−作業の種類(1)

 「バイオインフォマティクス(bioinfomatics)」という言葉の定義について、最近は、議論するひとが少なくなったようです。わたしたちソフト屋が生物学の分野でお仕事させていただくとき、一言で我々のポジションを言い表わすことができるという意味では、随分と便利に使わせていただいております。しかしながら、この言葉には、学問分野の響きがあり、プログラマーの立場からすると少々戸惑うところがあります。どういうことかというと、我々ソフト屋は、自ら生物学の研究をすることはないからです。生物学でもっとも重要な作業は「実験」なわけですが、コンピュータ処理は、その実験のお手伝いをするための道具であり、研究の支援をするのがソフト屋さんの役割であると考えているわけで、研究がうまく進み、その結果として社会に貢献することが我々のモチベーションとなります。
 これまでいろいろな研究者の方のお仕事をさせていただいた内容を振り返ってまとめてみると、実験とコンピュータ処理の関係は、基本的な6つの作業パターンに分類できると考えています。ソフト屋さんに仕事をお願いされる場合に、どのパターンの作業なのかを事前にお考えいただくと、スムーズにコミニュケーションができるかもしれません。

(1)検索・参照システム開発
 すでに蓄積されている実験データを検索参照可能にして、次の実験のためのデータを簡単に抽出できるようにします。公開サイトの構築作業もこれに入ります。
(2)スクリーニング・データ抽出
 実験のターゲットをスクリーニングしたり、実験のために必要なデータ(プライマー設計等)を抽出します。
(3)実験
 実験機器そのものが新規開発対象ですと機器へのデータ投入や機器からのrawデータをPCに取り込むソフトウエアの開発も必要になります。
(4)実験結果(測定結果)のデータ化
 測定機器から出力されてコンピュータで処理可能になったデータをさらに、実験の目的に従って、データ化・正規化・可視化します。マイクロアレイの発現変化量を数値するようなソフトウエアがそれにあたります。
(5)実験結果の評価
 これは、実験目的によって、いろいろにわかれます。もっともわかりやすい例としては、シーケンシングで得られた配列を公共DBにBLAST検索して、遺伝子を同定する作業がこれにあたります。

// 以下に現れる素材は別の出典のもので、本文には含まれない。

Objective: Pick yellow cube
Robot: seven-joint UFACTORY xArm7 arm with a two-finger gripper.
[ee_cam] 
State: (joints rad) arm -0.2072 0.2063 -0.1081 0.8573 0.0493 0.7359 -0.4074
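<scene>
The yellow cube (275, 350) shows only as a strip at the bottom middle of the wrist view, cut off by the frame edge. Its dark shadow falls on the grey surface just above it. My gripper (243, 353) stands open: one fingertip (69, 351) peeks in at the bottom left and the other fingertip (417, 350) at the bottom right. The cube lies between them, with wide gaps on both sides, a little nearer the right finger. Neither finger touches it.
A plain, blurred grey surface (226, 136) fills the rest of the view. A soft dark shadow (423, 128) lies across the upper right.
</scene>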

また、ここの時点で、(2)のスクリーニングのステップに移行するケースもあります。
(6)実験データの蓄積
 共同研究、または、期間が長い実験、または、長期的目的を持ってデータを蓄積していくような場合に、ひたすら蓄積するためのシステムを開発することがあります。

 さて、実はこれらの作業、ソフトウエア屋さんにとってみると、作業の性質上(別の言い方をすると目的とするアウトプットの性質上)から考えると2種類に分類されます。

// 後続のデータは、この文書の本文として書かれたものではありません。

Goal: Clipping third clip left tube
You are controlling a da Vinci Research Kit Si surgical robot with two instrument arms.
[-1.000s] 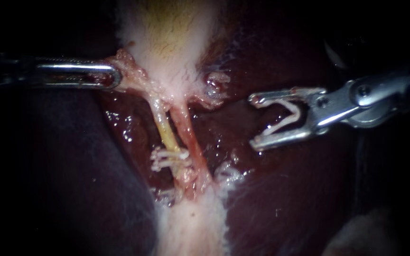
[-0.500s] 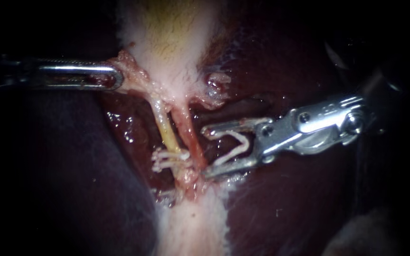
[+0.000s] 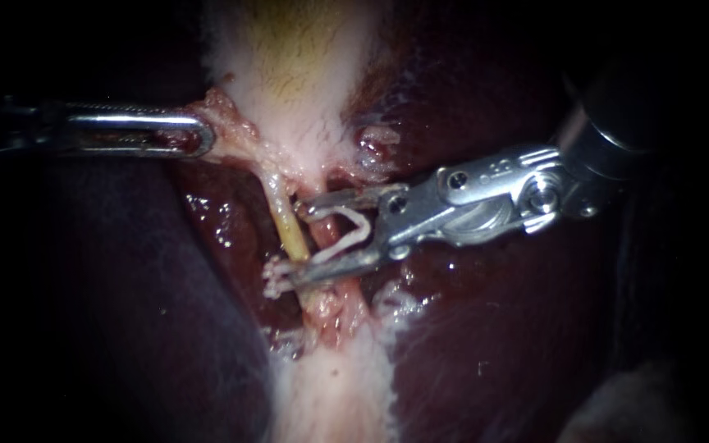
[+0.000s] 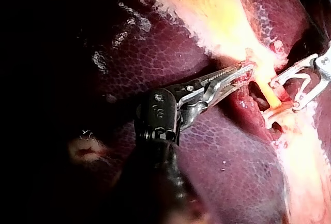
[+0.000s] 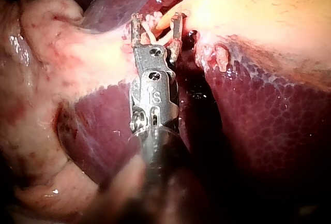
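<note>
Small stamped marks showing on metal wrist body of right instrument, just behind jaws; appearing in endoscope and right wrist views. Fainter marks showing on dark wrist housing of left instrument. Characters not resolving reliably. No other text, label or sign showing.

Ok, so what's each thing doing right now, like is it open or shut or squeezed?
Left instrument: jaws shut on a flap of tissue.
Right instrument: jaws wide apart, holding the new clip between them.
New clip: open, not squeezed yet.
Old clips: squeezed shut on the yellow tube.
Yellow tube: whole, not cut.
</note>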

 ひとつは、①「プログラムを作成する仕事」、もうひとつは、②「データを出す仕事」です。バイオテクノロジーの分野では、データを出す仕事が半分以上を占めるかもしれません。プログラムを作成が目的となるケースは、上の分類でいうと「(1)検索・参照システム開発」と「(6)実験データの蓄積」になるでしょう。それ以外の仕事は、データを出すのが目的になります。

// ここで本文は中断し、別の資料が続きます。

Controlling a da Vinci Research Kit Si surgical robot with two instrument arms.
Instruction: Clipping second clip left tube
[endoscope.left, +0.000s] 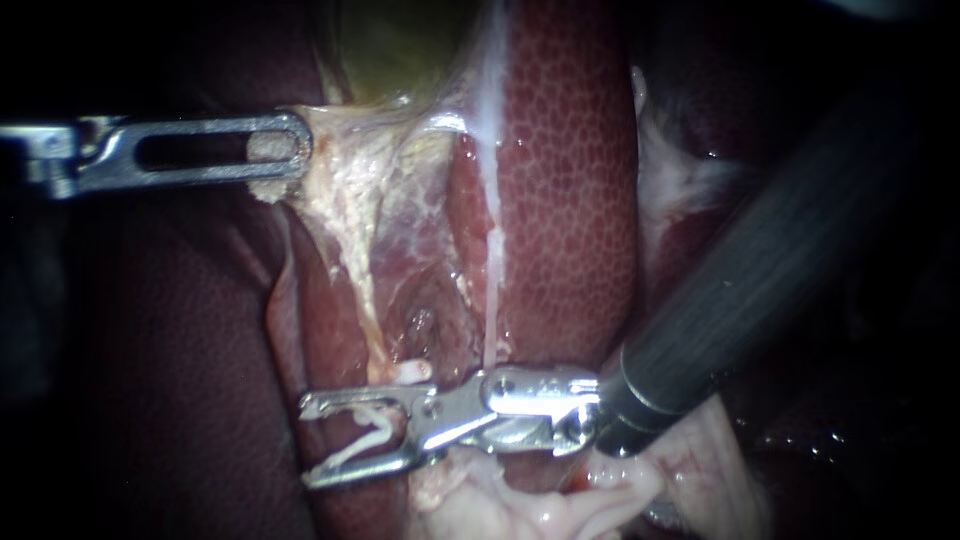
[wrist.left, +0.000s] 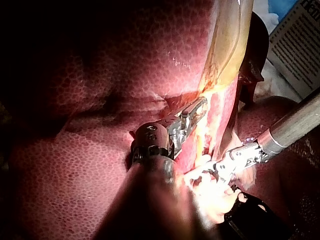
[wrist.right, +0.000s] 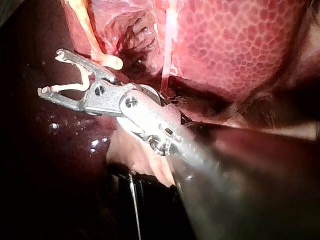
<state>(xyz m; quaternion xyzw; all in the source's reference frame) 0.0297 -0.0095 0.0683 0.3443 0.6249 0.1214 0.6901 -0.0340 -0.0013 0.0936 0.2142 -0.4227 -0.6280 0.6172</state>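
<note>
My left instrument (endoscope.left: 285, 150) comes in from the left, its slotted jaws shut on pale tissue at the gallbladder's (endoscope.left: 400, 50) lower end, holding it taut. From there the left tube (endoscope.left: 355, 270), a yellowish strand, runs down to a small white stub (endoscope.left: 410, 372). My right instrument (endoscope.left: 310, 442) lies across the bottom with its jaws open and a white clip (endoscope.left: 365, 435) seated between them. The tube's lower end sits just beside the upper jaw, not between the jaws. The right wrist view shows the same: open jaws (wrist.right: 50, 72), clip (wrist.right: 70, 86), tube (wrist.right: 92, 37).
A thin white strand (endoscope.left: 492, 230) runs down the dotted red liver (endoscope.left: 570, 200) to the right of the tube. Pale loose tissue (endoscope.left: 520, 505) lies under the right instrument's wrist. Its dark shaft (endoscope.left: 760, 270) crosses the right side. Dark liver (endoscope.left: 150, 350) fills the left.
</note>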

 ここにも、ひとつの「人材確保」という点における問題があります。一般的なIT業界の仕事は、①の「プログラムを作成する仕事」がほとんどなわけですから、「プログラマは、プログラムをどう作るかを考えるのが仕事」と思って、日々精進されてきたひとが多いのです。しかしながら、研究者にとっては、どういうプログラムを作るかに、興味があるわけではなく、どういう処理をしてどういうデータが出るかに興味があるのです。プログラマは、プログラムの”仕様”を決めようとお客様に質問します。IT業界の場合は、ITがわかる担当者(システム部門の担当者)がいるので、問題はおきません。バイオ分野の場合は、かたやプログラムの仕様、かたや、処理と出力の内容 ということで、しばらくすれ違う会話が続くことが多々あります。

 これを解決する唯一の方法は、やはり、我々ソフト屋が歩み寄っていくしかないと思っております。我々ソフト屋は、どんなプログラムを作るか というところに落とさなければならないのですが、研究者の方に要求仕様を作れというのは無理なので、要望をヒヤリングしながら、要求仕様を作りあげていって、「出力イメージ」を提示して、評価・修正してもらえるようにするのが、良い方法だろうと思っております。
 プログラムが納品物であろうが、データが納品物であろうが。。。